Characterization of muscarinic receptor subtypes inhibiting Ca2+ current and M current in rat sympathetic neurons.

Muscarinic receptors mediating suppression of Ca2+ current and of M-type K+ current in rat superior cervical ganglion neurons were subclassified pharmacologically by using the muscarinic receptor antagonists pirenzepine and himbacine. Our voltage clamp experiments previously distinguished fast and slow intracellular signaling pathways coupling muscarinic receptors to calcium channels. We now establish that the fast, pertussis toxin-sensitive suppression of Ca2+ current is mediated primarily by muscarinic receptors of the M4 subtype, whereas the slow, bis(2-aminophenoxy)-ethane-N,N,N',N'-tetraacetate (BAPTA)-sensitive suppression of Ca2+ current is mediated primarily by muscarinic receptors of the M1 subtype. Both actions on Ca2+ current are blocked by guanosine 5'-[beta-thio]diphosphate. Muscarinic suppression of M current is slow, BAPTA-sensitive, and mediated by receptors of the M1 subtype. Hence the two muscarinic pathways use different receptors and different guanine nucleotide binding proteins to produce different actions on channels.

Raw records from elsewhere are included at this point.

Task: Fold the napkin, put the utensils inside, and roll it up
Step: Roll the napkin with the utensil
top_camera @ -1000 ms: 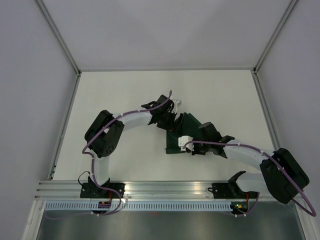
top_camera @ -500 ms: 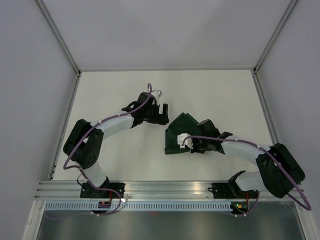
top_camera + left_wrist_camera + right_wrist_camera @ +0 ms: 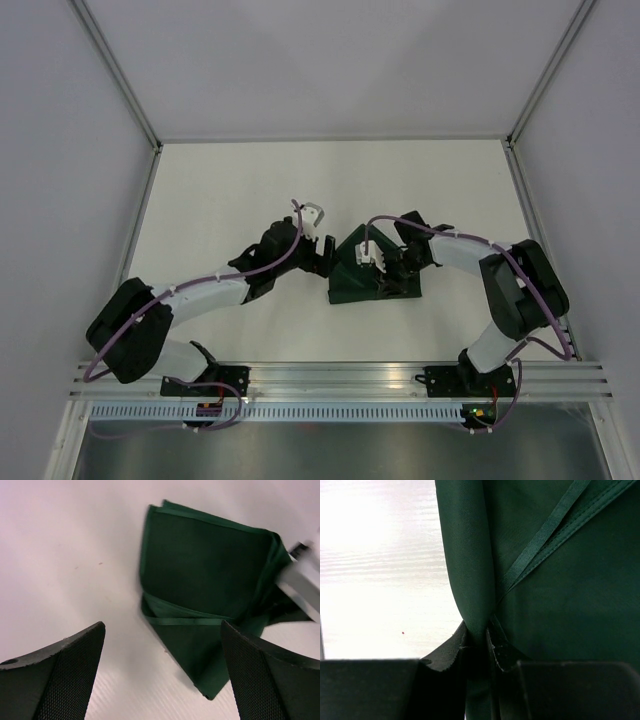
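Note:
The dark green napkin (image 3: pixel 350 283) lies partly folded in the middle of the white table, its layers and hemmed edges showing in the left wrist view (image 3: pixel 210 575). My right gripper (image 3: pixel 386 274) is over the napkin's right part and is shut on a raised fold of the cloth (image 3: pixel 470 580), which is pinched between its fingertips (image 3: pixel 451 647). Just left of the napkin, my left gripper (image 3: pixel 324 257) hovers low and open, with bare table and the napkin's near corner between its fingers (image 3: pixel 70 670). The utensils are out of view.
The white table (image 3: pixel 240 190) is boxed in by white walls with metal frame posts (image 3: pixel 130 100). An aluminium rail (image 3: pixel 330 378) runs along the near edge, where both arm bases stand.
My left gripper has pulled off the napkin's far edge and dropped to its left side. My right gripper has carried its pinched fold left and farther away, folding the napkin smaller.

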Action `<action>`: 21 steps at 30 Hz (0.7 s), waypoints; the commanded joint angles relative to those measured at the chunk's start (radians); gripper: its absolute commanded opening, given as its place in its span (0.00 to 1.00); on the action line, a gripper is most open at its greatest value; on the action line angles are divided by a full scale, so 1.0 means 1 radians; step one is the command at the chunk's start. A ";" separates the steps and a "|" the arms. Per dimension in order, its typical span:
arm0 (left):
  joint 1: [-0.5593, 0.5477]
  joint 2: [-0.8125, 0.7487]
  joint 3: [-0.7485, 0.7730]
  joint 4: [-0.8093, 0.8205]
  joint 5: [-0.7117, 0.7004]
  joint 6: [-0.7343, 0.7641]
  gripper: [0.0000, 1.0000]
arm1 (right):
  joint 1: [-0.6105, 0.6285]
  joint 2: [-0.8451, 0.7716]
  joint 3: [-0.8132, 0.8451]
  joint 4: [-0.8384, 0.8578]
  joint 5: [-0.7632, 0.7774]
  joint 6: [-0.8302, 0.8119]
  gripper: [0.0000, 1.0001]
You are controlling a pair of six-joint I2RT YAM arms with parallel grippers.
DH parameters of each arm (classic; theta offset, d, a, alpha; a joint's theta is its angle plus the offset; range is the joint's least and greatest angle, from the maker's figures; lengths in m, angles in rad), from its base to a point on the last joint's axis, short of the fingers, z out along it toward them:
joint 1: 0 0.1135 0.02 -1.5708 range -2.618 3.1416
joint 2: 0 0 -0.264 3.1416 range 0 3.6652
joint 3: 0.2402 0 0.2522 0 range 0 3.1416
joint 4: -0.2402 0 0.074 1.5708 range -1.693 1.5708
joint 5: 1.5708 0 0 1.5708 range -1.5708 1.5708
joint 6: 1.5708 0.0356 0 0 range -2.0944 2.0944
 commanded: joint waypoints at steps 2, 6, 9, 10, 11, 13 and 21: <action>-0.150 -0.046 -0.024 0.130 -0.101 0.222 1.00 | -0.034 0.141 0.051 -0.177 -0.011 -0.096 0.14; -0.243 -0.014 -0.029 0.114 -0.139 0.338 1.00 | -0.054 0.233 0.136 -0.250 -0.028 -0.117 0.14; -0.298 0.036 -0.012 0.094 -0.141 0.409 0.99 | -0.064 0.265 0.165 -0.283 -0.031 -0.120 0.14; -0.309 0.055 -0.006 0.087 -0.144 0.432 0.98 | -0.066 0.268 0.169 -0.289 -0.031 -0.120 0.14; -0.326 0.069 0.002 0.078 -0.118 0.443 0.98 | -0.069 0.273 0.173 -0.290 -0.030 -0.119 0.14; -0.347 0.118 0.028 0.057 -0.110 0.472 0.96 | -0.069 0.284 0.179 -0.293 -0.028 -0.116 0.14; -0.430 0.261 0.140 0.002 -0.099 0.562 0.93 | -0.077 0.319 0.196 -0.303 -0.016 -0.108 0.14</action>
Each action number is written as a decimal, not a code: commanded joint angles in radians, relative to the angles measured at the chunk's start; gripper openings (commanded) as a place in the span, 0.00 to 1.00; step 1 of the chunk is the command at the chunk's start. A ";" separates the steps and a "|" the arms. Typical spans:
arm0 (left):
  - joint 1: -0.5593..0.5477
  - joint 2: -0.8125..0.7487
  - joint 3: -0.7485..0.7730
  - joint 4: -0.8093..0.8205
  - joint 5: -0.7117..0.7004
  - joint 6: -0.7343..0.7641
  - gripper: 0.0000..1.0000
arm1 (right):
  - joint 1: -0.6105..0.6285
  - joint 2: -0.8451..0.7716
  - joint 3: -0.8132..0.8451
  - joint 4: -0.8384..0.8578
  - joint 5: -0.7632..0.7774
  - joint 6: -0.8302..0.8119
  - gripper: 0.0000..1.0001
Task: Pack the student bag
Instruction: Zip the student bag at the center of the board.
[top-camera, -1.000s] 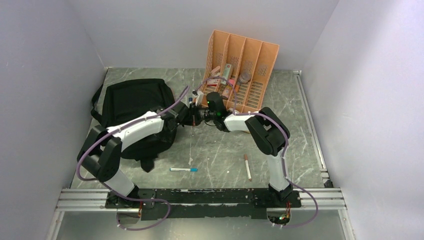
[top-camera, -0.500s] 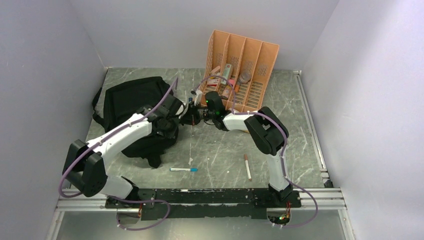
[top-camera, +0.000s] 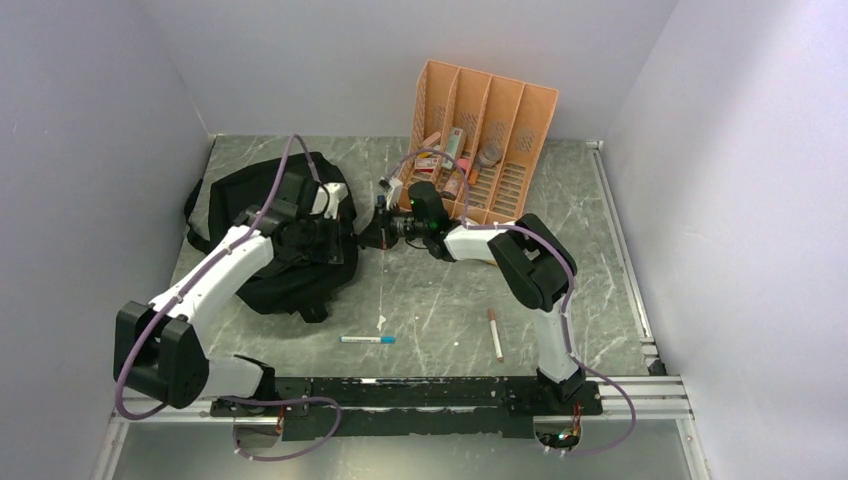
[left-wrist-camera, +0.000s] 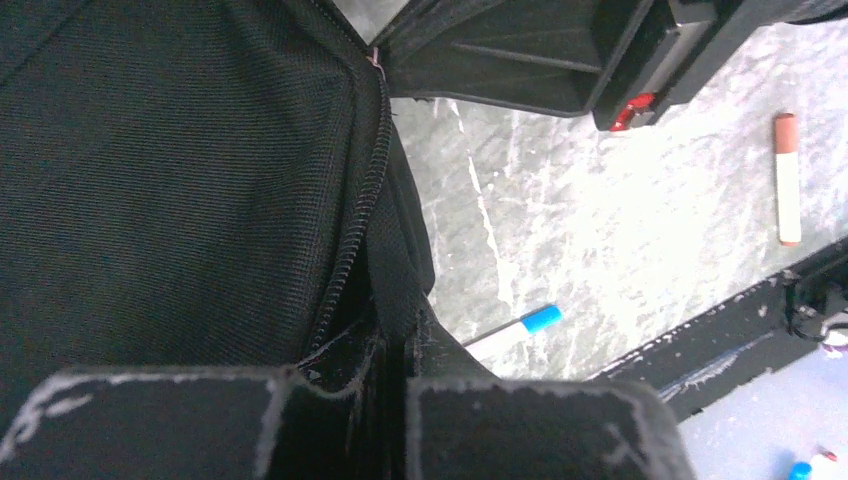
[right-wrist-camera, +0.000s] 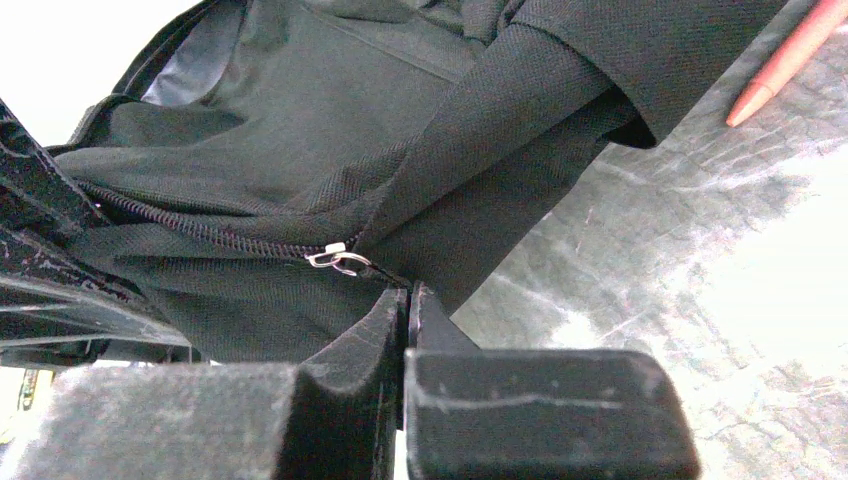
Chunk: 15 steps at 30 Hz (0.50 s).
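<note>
The student bag (top-camera: 262, 215) is a large black backpack lying on the left of the table. My left gripper (top-camera: 338, 240) sits over its right edge; in the left wrist view the gripper (left-wrist-camera: 395, 372) is shut on a black strip of the bag's fabric (left-wrist-camera: 180, 180) beside the zipper (left-wrist-camera: 355, 230). My right gripper (top-camera: 373, 232) reaches in from the right. In the right wrist view it (right-wrist-camera: 407, 300) is shut on the bag's edge (right-wrist-camera: 300, 120) just below the metal zipper pull (right-wrist-camera: 338, 260). The two grippers are close together.
An orange slotted organizer (top-camera: 482, 140) with several small items stands at the back, right of the bag. A white pen with a blue cap (top-camera: 367, 339) and a salmon pen (top-camera: 495, 334) lie on the near table; both show in the left wrist view (left-wrist-camera: 520, 328) (left-wrist-camera: 787, 178).
My left arm has swung left and back over the bag, its elbow moving outward. The bag's right edge has shifted with it. My right gripper has barely moved.
</note>
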 joint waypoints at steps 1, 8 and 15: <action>0.022 -0.070 -0.018 0.105 0.207 -0.022 0.05 | -0.005 -0.007 -0.022 -0.036 0.079 -0.050 0.00; 0.024 -0.047 -0.018 0.066 0.281 0.017 0.20 | 0.017 -0.085 -0.093 0.061 0.103 -0.099 0.00; 0.024 -0.089 0.063 0.043 0.324 0.024 0.34 | 0.020 -0.091 -0.098 0.068 0.106 -0.093 0.00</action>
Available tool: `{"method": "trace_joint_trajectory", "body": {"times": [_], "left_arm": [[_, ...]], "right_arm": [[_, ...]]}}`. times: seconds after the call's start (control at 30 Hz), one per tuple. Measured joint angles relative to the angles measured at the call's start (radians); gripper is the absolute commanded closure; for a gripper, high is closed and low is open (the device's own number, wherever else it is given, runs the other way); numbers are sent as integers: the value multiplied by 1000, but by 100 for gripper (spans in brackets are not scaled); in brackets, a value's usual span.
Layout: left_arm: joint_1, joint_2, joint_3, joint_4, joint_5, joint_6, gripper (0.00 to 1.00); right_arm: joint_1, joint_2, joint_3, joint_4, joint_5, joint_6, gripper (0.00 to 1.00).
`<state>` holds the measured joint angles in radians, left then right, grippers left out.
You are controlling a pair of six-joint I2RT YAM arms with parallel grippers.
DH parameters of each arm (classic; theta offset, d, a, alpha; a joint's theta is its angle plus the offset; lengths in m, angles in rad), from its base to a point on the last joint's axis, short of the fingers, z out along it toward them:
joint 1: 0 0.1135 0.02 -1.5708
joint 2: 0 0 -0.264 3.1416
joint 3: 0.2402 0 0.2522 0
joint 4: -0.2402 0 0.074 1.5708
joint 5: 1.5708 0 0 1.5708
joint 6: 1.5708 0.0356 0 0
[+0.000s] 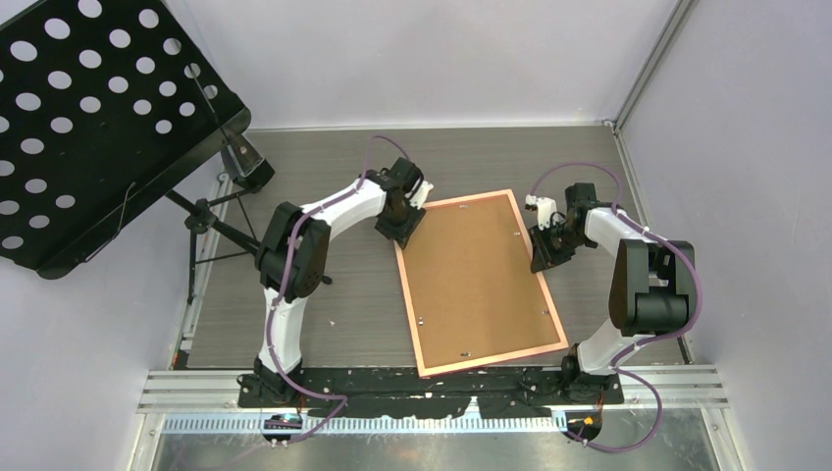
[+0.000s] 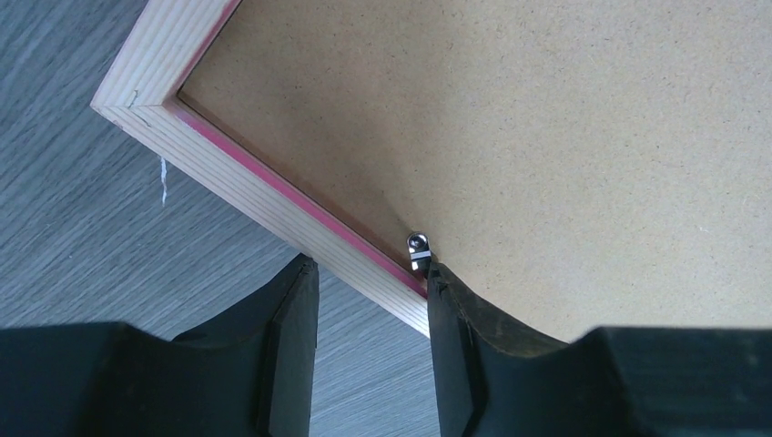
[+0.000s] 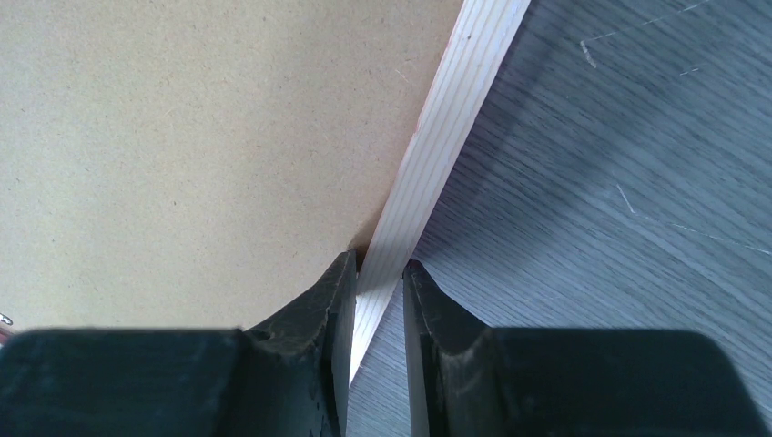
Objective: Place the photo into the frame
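Note:
The frame lies face down on the grey table, its brown board back up. The photo is hidden. My left gripper is at the frame's far left edge. In the left wrist view it stands open astride the pink-edged rail, one finger over the table, the other on the board beside a small metal clip. My right gripper is at the frame's right edge. In the right wrist view it is shut on the pale wooden rail, one finger over the board.
A black perforated music stand fills the far left, its tripod legs reaching the table's left edge. Grey walls close in at the back and right. A metal rail carries both arm bases at the near edge.

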<state>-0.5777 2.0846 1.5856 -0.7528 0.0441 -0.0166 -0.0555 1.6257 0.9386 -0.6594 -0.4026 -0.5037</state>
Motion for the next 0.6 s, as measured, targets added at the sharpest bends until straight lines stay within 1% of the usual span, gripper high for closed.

在大鼠颈上神经节神经元（rat superior cervical ganglion neurons）中，介导钙电流（Ca²⁺ current）与M型钾电流（M-type K⁺ current）抑制效应的毒蕈碱受体（muscarinic receptors），可通过毒蕈碱受体拮抗剂哌仑西平（pirenzepine）与辛巴碱（himbacine）开展药理学亚型分类。本团队此前的电压钳（voltage clamp）实验已明确区分了将毒蕈碱受体与钙通道偶联的快速与慢速细胞内信号通路。本研究现已证实：对钙电流产生快速且对百日咳毒素（pertussis toxin）敏感的抑制效应，主要由M4亚型毒蕈碱受体介导；而对钙电流产生慢速且对双(2-氨基苯氧基)乙烷-N,N,N',N'-四乙酸（BAPTA）敏感的抑制效应，则主要由M1亚型毒蕈碱受体介导。上述两类对钙电流的调控作用均可被鸟苷5'-[β-硫代]二磷酸（guanosine 5'-[beta-thio]diphosphate）阻断。毒蕈碱受体对M型钾电流的抑制效应表现为慢速且对BAPTA敏感，该效应由M1亚型毒蕈碱受体介导。综上，两条毒蕈碱受体信号通路通过不同的受体与不同的鸟苷酸结合蛋白（guanine nucleotide binding proteins），对离子通道产生差异化的调控作用。